▶ [Exercise requirements]
Of the lines in the data below, write out exactly those from the one holding "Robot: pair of" through the one holding "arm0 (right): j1", both included.

▶ [Information provided]
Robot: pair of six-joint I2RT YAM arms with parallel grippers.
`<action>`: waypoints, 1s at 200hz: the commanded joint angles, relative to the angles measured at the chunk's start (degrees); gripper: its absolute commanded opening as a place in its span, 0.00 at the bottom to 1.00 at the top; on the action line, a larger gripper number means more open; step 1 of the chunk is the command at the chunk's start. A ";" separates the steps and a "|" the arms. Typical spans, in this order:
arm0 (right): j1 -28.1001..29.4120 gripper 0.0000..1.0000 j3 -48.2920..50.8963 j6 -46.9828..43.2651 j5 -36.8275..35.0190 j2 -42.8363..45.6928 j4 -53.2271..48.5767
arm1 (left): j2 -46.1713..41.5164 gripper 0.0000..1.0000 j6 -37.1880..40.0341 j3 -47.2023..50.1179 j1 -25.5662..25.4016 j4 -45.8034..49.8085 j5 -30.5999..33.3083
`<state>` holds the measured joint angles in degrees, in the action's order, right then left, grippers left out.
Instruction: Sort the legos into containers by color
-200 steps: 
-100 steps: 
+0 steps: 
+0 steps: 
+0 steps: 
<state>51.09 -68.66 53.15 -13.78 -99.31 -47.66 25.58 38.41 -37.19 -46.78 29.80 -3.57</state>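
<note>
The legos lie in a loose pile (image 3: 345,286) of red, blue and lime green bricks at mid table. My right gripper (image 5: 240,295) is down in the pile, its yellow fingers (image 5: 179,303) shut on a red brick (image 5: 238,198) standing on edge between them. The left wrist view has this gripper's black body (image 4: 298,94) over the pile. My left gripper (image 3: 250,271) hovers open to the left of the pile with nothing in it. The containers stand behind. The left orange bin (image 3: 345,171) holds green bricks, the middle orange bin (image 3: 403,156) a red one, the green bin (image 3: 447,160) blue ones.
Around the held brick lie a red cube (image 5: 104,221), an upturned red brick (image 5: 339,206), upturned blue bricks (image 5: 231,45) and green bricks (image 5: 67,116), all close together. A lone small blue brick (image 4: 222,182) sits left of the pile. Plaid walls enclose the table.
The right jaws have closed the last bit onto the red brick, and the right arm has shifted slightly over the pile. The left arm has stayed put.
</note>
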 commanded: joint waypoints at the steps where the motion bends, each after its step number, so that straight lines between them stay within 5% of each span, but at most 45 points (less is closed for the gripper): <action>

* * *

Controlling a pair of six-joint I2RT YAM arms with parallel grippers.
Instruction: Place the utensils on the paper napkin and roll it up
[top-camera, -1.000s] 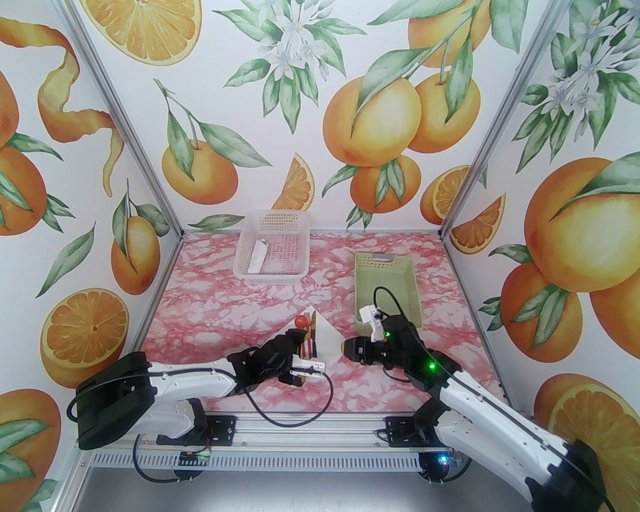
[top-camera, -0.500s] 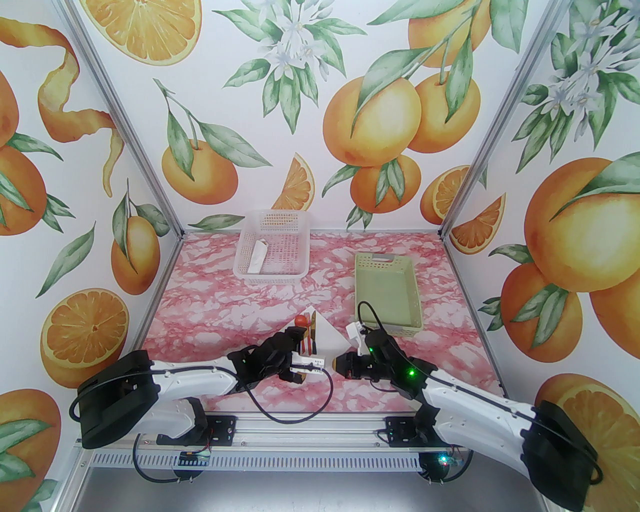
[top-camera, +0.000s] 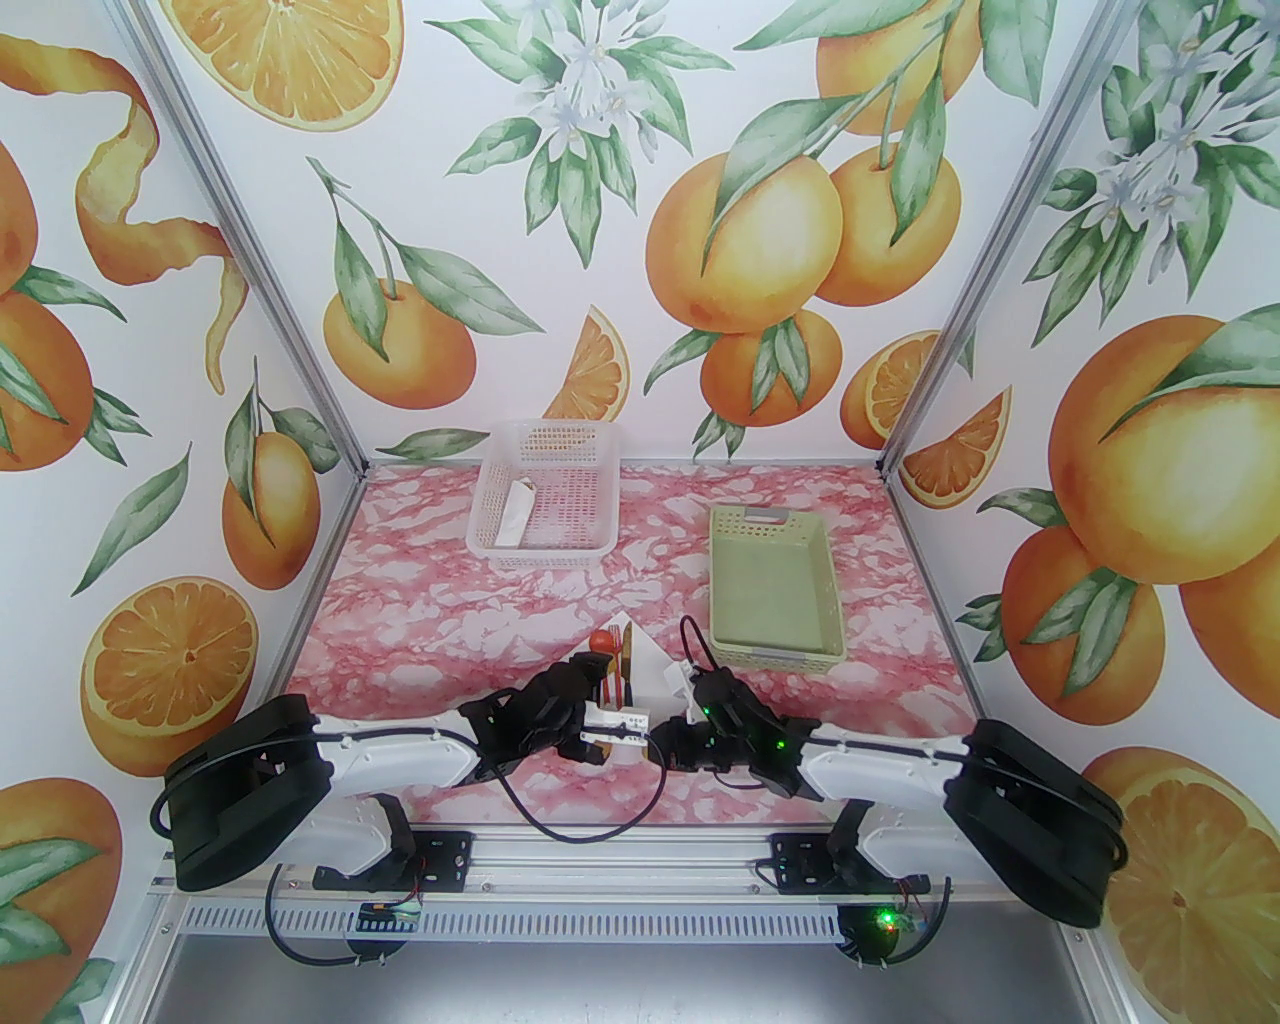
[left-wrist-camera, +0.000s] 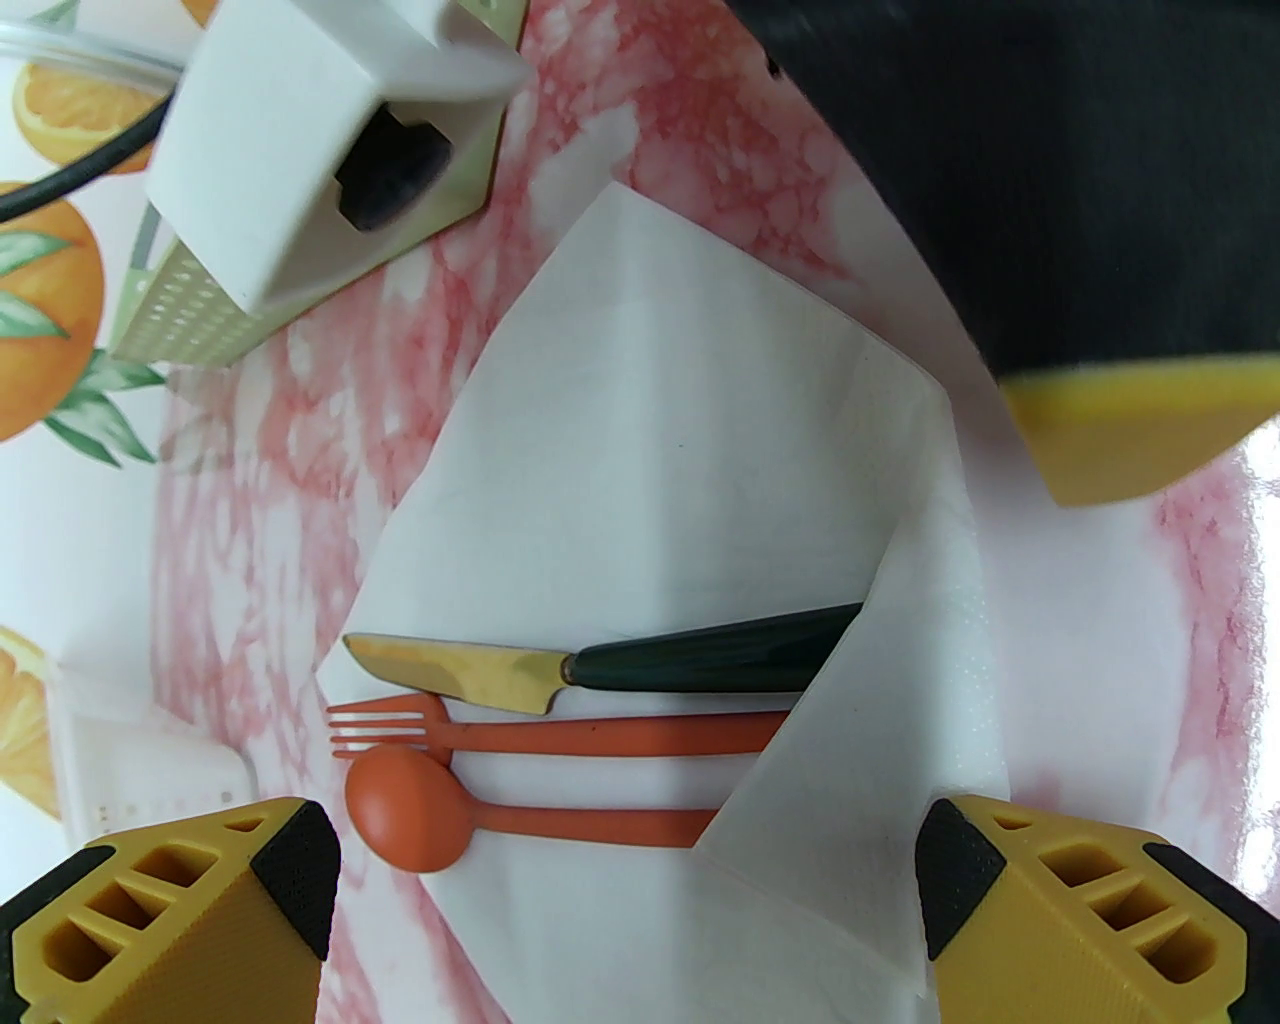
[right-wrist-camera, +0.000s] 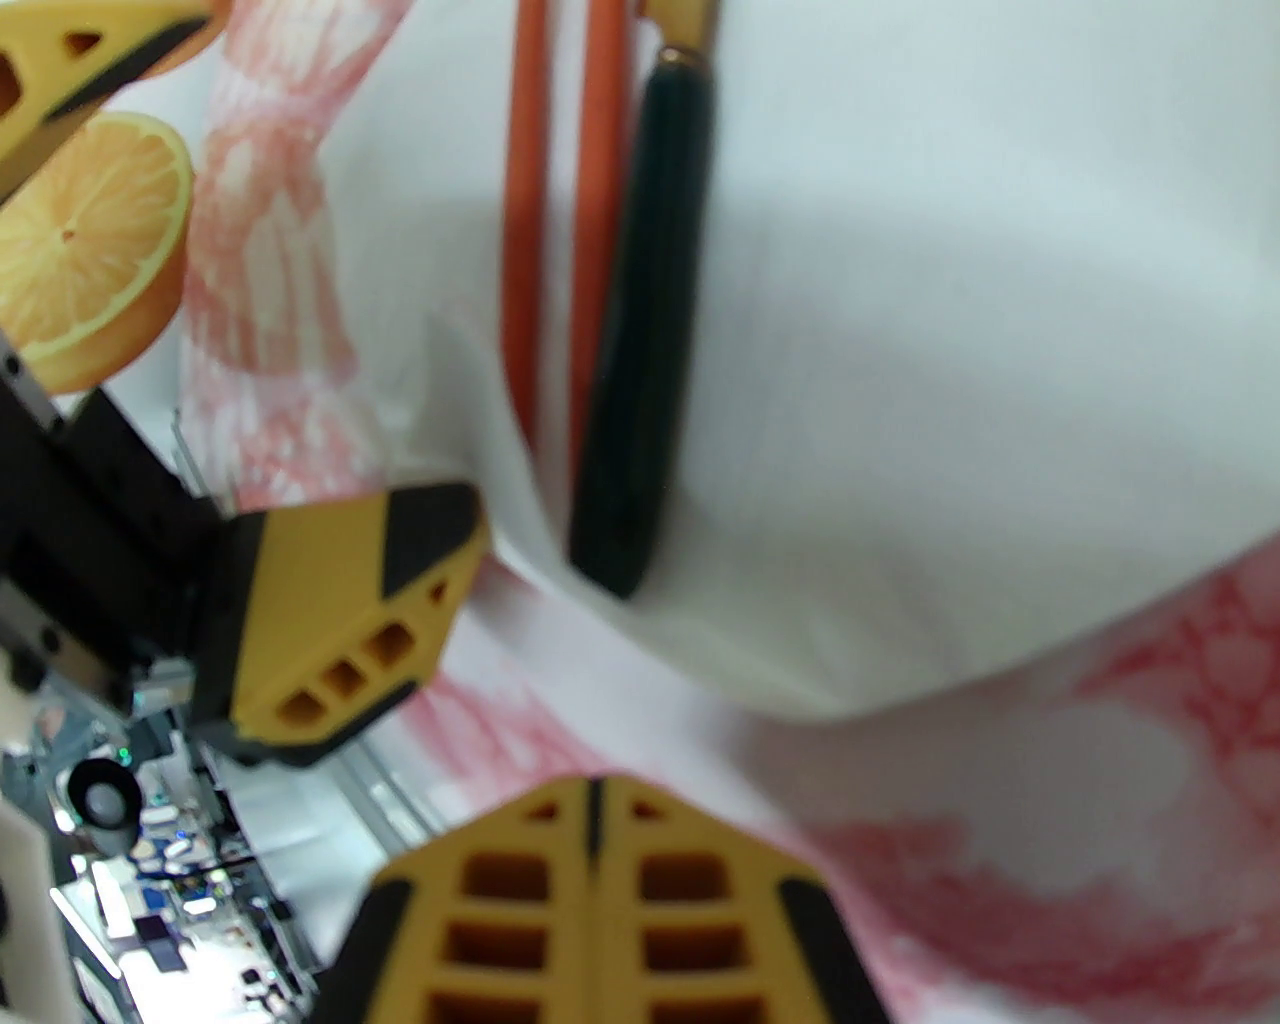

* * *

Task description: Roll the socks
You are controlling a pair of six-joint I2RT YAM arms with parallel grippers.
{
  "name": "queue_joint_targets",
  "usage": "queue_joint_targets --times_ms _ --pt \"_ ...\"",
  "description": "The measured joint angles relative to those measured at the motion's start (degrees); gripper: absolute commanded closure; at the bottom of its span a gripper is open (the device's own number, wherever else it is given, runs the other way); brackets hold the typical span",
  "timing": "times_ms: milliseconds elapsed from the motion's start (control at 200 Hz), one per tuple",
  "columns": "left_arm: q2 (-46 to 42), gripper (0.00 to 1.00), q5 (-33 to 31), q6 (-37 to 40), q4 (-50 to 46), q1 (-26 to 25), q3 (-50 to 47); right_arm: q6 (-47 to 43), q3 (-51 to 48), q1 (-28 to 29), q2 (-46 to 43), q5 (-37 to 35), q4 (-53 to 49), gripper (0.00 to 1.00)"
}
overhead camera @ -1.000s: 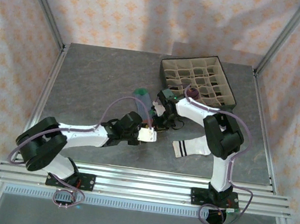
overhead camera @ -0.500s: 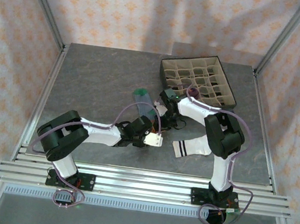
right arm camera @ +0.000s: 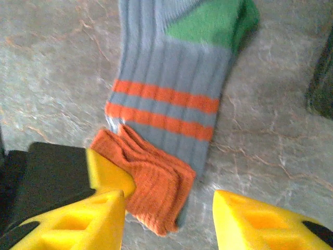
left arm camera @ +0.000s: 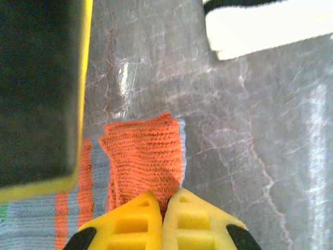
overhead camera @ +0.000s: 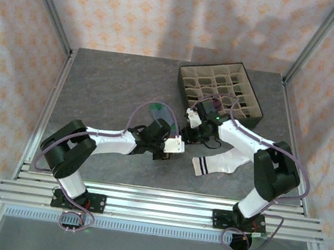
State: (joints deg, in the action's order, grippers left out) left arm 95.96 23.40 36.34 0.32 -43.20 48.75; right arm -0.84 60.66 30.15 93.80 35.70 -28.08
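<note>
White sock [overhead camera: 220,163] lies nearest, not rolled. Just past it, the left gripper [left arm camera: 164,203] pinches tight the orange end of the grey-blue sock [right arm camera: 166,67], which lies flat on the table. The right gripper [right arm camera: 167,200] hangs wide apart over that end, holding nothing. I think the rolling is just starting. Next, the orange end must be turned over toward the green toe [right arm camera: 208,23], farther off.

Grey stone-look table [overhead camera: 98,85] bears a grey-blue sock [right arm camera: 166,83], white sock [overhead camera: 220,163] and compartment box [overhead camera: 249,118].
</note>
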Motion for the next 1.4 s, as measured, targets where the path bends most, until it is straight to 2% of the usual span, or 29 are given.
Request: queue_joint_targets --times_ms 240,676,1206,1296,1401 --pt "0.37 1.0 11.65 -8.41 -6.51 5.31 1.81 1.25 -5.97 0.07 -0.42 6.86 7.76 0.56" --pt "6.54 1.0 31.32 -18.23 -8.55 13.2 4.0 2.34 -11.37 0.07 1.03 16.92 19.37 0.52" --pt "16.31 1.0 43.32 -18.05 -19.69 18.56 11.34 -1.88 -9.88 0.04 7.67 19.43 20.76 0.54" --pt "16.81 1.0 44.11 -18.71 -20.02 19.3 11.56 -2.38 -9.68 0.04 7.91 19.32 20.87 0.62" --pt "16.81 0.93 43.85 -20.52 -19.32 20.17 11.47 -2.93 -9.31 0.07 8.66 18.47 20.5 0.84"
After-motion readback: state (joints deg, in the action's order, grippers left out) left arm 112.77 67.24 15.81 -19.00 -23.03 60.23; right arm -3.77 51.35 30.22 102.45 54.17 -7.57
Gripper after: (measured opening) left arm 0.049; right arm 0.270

▶ [Solution for this exercise]
Robot: pair of six-joint I2RT YAM arms with parallel grippers.
`<action>`: waypoints, 1s at 200hz: the commanded joint angles, relative to the angles measured at the chunk's start (degrees); gripper: its absolute commanded opening as a place in its span, 0.00 at the bottom to 1.00 at the top; on the action line, a larger gripper number means more open; step 1 of the chunk is the command at the chunk's start. A ";" separates the steps and a "|" the arms. Typical spans, in this order:
arm0 (right): j1 -28.1001..29.4120 gripper 0.0000..1.0000 j3 -48.2920..50.8963 j6 -46.9828..43.2651 j5 -36.8275..35.0190 j2 -42.8363..45.6928 j4 -53.2271..48.5767

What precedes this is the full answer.